This was originally posted at Into the Wardrobe on November 11, 2009.
Today, I welcome debut author Sang Pak to Into the Wardrobe! Sang has English and Psychology degrees from the University of Georgia and is a denizen of Georgia, Southern California, and Seoul. His coming-of-age novel, Wait Until Twilight, was published in August. :o)
Sang, what motivates and inspires you to be a writer?
Writing makes me feel connected and gives me a sense of purpose and meaning.
Can you tell us a bit about your debut novel?

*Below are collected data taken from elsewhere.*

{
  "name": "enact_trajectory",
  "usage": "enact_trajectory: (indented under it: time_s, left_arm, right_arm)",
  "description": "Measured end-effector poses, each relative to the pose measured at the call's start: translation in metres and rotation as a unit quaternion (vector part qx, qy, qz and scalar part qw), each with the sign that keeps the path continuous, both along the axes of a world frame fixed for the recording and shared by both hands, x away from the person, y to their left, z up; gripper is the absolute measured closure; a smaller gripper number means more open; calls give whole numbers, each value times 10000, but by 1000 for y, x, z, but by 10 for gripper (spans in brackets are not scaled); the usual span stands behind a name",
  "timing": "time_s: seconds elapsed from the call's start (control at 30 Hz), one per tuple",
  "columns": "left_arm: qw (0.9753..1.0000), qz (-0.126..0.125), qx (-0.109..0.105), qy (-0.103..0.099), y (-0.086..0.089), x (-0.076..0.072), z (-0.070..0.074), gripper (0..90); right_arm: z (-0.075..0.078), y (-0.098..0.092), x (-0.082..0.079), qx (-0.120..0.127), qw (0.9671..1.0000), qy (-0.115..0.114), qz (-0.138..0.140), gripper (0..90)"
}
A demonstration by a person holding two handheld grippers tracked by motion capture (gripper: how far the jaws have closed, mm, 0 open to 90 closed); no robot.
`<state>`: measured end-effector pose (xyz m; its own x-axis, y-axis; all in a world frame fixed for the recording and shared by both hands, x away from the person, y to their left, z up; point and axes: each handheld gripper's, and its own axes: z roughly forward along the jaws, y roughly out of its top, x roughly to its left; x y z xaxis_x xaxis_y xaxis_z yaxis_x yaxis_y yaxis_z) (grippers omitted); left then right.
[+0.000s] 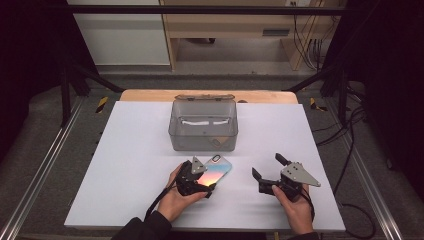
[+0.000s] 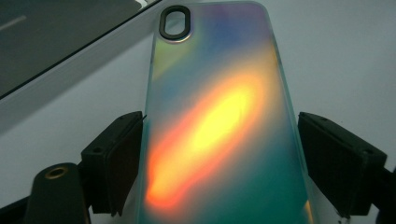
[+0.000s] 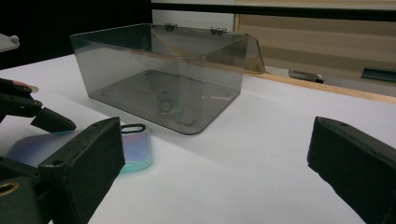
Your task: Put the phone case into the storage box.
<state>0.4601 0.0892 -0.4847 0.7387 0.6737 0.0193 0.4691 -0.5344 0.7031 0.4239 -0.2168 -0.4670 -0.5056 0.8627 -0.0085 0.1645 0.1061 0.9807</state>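
The left tool (image 1: 200, 175) straddles the iridescent phone case (image 2: 219, 126), jaws spread; the right tool (image 1: 267, 172) gapes empty.

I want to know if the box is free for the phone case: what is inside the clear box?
The clear box looks empty: its bare floor shows through the walls. The iridescent phone case lies outside it on the white table, between the left hand-held gripper jaws.
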Motion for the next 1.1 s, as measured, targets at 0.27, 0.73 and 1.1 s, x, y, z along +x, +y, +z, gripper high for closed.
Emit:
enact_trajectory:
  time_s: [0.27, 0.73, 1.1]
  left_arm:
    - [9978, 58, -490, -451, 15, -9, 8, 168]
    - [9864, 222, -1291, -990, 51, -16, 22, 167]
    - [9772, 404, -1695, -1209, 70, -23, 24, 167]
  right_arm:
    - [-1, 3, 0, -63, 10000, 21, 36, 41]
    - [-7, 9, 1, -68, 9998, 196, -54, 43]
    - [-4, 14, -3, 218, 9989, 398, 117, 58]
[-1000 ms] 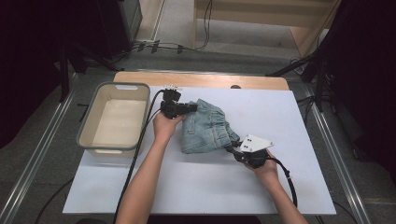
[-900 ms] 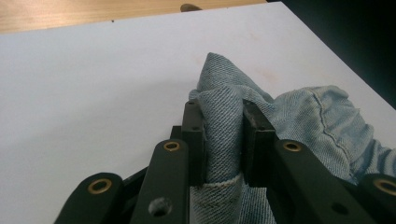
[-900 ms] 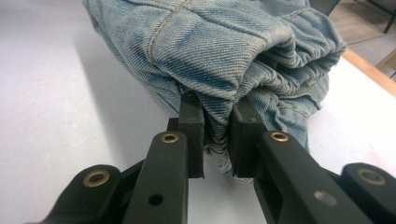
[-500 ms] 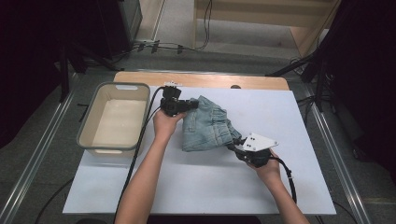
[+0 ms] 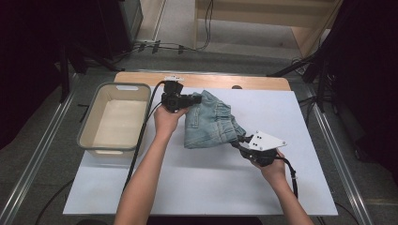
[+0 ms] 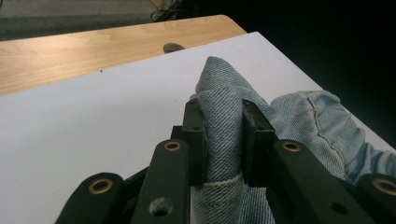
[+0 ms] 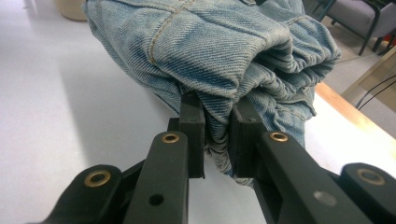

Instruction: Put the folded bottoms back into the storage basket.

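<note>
A bunched pair of light-blue denim shorts (image 5: 209, 123) lies mid-table on the white sheet. My left gripper (image 5: 196, 99) is shut on the garment's upper left edge; in the left gripper view a fold of denim (image 6: 223, 135) is pinched between the black jaws of my left gripper (image 6: 223, 140). My right gripper (image 5: 239, 140), with a grey three-cornered plate on top, is shut on the lower right edge. In the right gripper view, gathered denim (image 7: 215, 51) bulges above the jaws of my right gripper (image 7: 217, 133), which clamp a hem.
A grey, cream-lined bin (image 5: 89, 117) stands at the table's left edge. The white sheet (image 5: 197, 187) covers the table, with a bare wooden strip (image 5: 211, 80) along the far edge. Cables trail from both grippers. Metal rails flank the table.
Both hands have shifted slightly to the right and the shorts look a little more gathered between them. Both grips hold as before.
</note>
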A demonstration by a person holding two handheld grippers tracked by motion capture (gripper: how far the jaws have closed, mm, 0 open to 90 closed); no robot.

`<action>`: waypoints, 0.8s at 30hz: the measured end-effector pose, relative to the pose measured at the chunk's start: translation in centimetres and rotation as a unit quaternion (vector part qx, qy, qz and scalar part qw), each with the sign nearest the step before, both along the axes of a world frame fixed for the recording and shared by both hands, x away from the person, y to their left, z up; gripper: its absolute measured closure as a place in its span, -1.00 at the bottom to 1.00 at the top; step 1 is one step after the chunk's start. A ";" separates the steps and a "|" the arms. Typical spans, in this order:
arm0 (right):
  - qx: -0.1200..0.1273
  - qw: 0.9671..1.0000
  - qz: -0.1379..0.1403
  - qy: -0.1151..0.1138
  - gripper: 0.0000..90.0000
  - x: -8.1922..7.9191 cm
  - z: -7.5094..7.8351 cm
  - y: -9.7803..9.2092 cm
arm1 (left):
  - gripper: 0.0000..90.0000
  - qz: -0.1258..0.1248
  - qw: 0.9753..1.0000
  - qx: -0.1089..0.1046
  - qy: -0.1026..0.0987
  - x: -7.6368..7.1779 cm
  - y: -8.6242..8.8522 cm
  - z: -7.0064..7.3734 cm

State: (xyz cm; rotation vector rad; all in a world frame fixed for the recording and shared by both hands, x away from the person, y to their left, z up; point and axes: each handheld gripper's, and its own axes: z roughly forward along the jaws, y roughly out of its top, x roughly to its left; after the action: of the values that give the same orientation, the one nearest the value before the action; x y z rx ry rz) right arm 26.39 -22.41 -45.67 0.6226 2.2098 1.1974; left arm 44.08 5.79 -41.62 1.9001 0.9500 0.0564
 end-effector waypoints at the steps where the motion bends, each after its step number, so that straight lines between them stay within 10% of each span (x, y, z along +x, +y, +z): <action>1: 0.001 1.000 0.000 -0.001 0.72 0.0 0.1 0.0 | 0.68 0.000 1.000 0.001 0.000 0.0 0.0 0.1; 24: 0.003 0.999 -0.004 -0.039 0.72 0.1 3.5 0.6 | 0.68 0.000 1.000 -0.012 -0.014 0.7 0.4 3.3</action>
State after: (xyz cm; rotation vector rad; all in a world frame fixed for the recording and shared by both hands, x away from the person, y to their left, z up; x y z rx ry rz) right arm 26.50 -21.80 -42.12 0.5767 2.1378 1.2033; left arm 44.76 6.23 -38.34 1.8722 0.9286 0.0702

Wait Until Twilight is a story about a high school boy, Samuel, who comes across a set of deformed triplets and their psychotic adult brother. Samuel finds himself obsessing about the triplets, though he is repulsed by them. All this coincides with re-emerging emotional memories of his dead mother. It’s a southern gothic / coming of age tale full of grotesques, adolescent life, and violence.
Why did you write Wait Until Twilight? What's the story behind the story?
The story is based on a set of dreams I had one summer a few years ago. Over a two week period I had many vivid dreams I wrote down all set in high school. So I put the pieces together and fleshed them out into a novel.
What were the challenges and rewards of writing Wait Until Twilight? What was the path to publication for the novel?
The challenge was getting a strong central story arc for the disparate vignettes that comprised the book. Once I got the story arc it was fine. Getting published took a few years of submitting to agents until one of them loved it and was able to get a deal with HarperCollins.
Where were you and what were you doing when you found out that your novel was going to be published? What were your first thoughts and feelings? How did you celebrate the good news?
I think I was about to go out on a Friday night when my agent called me to tell me about getting the deal. My thoughts and feelings were basically it’s about time I finally got published!
I had drinks with friends! Woohoo!
What are your favorite coming-of-age novels? How have they influenced your own coming-of-age novel?
I love the psychological exploration and transformation in Demian by Herman Hesse and I love the humor and youthful angst of Catcher in the Rye by Salinger.
Well, the aspects I love about them, I hoped to incorporate those aspects into my novel. The psychological exploration of Demian and the humor and angst of Catcher. Also these novels showed how a coming of age novel can be done in a literary style without being boring....
What do you think is the importance of coming-of-age novels?
A coming of age novel is more or less a story of transformation, which is always interesting and relatable. It just so happens to be in the framework of child to adult.
What books would you like your own work to match or surpass (in terms of writing, impact/influence, popularity/sales, or awards)?
I really can’t say. I can’t compare. I don’t think I’m competitive enough!
What is your strongest or favorite memory from when you were Samuel's (your main character's) age (16)?
Wow so many. But what comes to mind this moment is just the impression of driving country roads with friends without a care in the world.
Are you working on another novel right now?
Yes I am but I don’t talk about them until they are finished! I’m superstitious that way!
Sang, thanks so much for stopping by and chatting with me!